Quelle est votre position ?

Céline Bracq : Lorsque l’on a créé Odoxa avec Gaël Sliman en 2014, les réseaux sociaux prenaient une très grande ampleur en France. Nous savions que nos concurrents ne seraient plus seulement les autres instituts d’études qui n’avaient déjà plus le monopole de la production de la donnée. Facebook ou encore Google détiennent des millions de contacts, aussi le jour où ils se doteront d’outils de cadrage de ces populations, les instituts qui se verraient avant tout comme des producteurs de donnée disparaîtront. Nous devons donc savoir analyser les données externes issues du web, des réseaux sociaux et des nouvelles technologies en général (Big Data, IA…). Il ensuite faut donner du sens à ces données et aider nos clients à comprendre un phénomène ou à prendre des décisions. Deux exemples : nous avons ainsi travaillé pour LinkedIn afin de déterminer si l’offre (i. e : les candidats à la recherche d’un job) et la demande (i.e : les offres de recrutement publiées par les entreprises) se rejoignaient sur la plate-forme. Nous retravaillons également des données publiques comme celles de l’ARJEL (Autorité de Régulation des Jeux En Ligne) pour classifier les acteurs les plus efficaces en matière de paris en ligne.

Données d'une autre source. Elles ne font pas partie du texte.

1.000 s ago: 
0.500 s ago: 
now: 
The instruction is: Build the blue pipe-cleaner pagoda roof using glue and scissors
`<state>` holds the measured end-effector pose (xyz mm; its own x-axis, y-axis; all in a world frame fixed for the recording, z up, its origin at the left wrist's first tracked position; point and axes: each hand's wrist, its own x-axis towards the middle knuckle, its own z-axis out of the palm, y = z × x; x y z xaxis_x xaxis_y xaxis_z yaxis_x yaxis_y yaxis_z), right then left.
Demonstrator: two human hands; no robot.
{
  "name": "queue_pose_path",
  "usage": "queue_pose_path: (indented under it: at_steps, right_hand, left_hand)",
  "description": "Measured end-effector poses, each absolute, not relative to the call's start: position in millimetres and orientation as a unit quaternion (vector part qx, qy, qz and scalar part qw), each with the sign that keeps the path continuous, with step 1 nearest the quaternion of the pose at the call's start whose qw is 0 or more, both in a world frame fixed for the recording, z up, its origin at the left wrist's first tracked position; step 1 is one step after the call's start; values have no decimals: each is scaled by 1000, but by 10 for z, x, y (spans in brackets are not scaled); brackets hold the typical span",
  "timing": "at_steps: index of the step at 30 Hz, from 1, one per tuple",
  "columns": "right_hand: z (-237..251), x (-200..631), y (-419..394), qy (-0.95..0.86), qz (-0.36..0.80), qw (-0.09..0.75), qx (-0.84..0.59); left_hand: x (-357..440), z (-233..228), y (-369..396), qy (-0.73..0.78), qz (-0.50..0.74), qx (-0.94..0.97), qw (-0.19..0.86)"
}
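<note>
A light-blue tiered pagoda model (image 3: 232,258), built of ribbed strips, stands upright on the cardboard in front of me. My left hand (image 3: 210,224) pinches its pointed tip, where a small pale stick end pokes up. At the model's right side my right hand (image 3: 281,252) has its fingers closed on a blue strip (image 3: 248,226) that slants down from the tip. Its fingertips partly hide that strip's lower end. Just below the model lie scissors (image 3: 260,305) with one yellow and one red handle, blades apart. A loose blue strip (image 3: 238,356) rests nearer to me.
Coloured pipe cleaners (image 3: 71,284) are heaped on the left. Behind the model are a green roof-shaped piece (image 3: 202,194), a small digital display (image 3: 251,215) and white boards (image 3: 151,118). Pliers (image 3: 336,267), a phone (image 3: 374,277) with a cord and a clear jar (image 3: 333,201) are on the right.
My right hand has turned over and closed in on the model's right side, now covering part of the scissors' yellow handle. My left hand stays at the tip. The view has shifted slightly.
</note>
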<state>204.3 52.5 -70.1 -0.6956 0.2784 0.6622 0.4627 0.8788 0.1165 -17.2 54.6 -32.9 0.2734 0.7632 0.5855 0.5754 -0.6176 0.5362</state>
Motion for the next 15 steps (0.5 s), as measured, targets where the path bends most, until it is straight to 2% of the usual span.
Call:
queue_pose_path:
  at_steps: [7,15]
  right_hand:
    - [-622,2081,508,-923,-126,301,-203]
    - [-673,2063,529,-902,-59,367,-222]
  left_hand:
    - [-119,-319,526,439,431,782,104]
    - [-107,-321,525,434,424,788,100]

Quel avenir pour les sondages politiques et d’opinion ?

Céline Bracq : Les sondages d’opinion sont loin d’être morts, et la raison principale est qu’il n’existe aujourd’hui pas de méthodologies alternatives qui confèrent entière satisfaction. Lorsqu’un média souhaite réaliser un sondage politique, il part à la recherche d’informations essentielles mais qui ne sont pas représentatives. Si nous considérons le vote ouvrier par exemple, il est impossible de parvenir à une mesure de l’opinion optimale en se basant sur des interviews d’ouvriers et la lecture de conversations en ligne. Il serait, à mon avis, risqué de se passer d’enquêtes d’opinion. Dans les cadres politiques et électoraux, une campagne sans sondages laisserait le champ libre à tout homme politique avide d’utiliser ses forts relais militants pour faire croire à une avance… Lors des primaires de la droite, nous avons retranscrit l’opinion et mis en lumière les difficultés rencontrées par le candidat Nicolas Sarkozy. Nous avons essuyé des critiques de la part des « sarkozystes » souvent relayés par des instituts concurrents : ils opposaient à nos chiffres la fréquentation des meetings, la présence médiatique ou la vente de livres. La suite nous a donné raison : Nicolas Sarkozy avait bel et bien perdu du terrain auprès des sympathisants de la droite. Il ne faut pas réduire les études d’opinion à une simple observation à un instant t. Elles ont prouvé leurs capacités à révéler des tendances de fond sur des sujets sociétaux qui préoccupent les Français. En matière de sondages, nous défendons une éditorialisation systématique des données. C’est la mission selon moi d’un institut d’études qui ne peut plus se permettre de simplement décrire les chiffres, voire de s’abstraire de toute analyse. Il ne s’agit évidemment pas de donner des avis personnels sur les tendances relevées, mais de pouvoir les expliciter très clairement, de les contextualiser et de souligner les éléments marquants (la remontée spectaculaire de François Fillon suite aux débats de la primaire). L’éditorialisation est la clef de l’avenir de notre profession.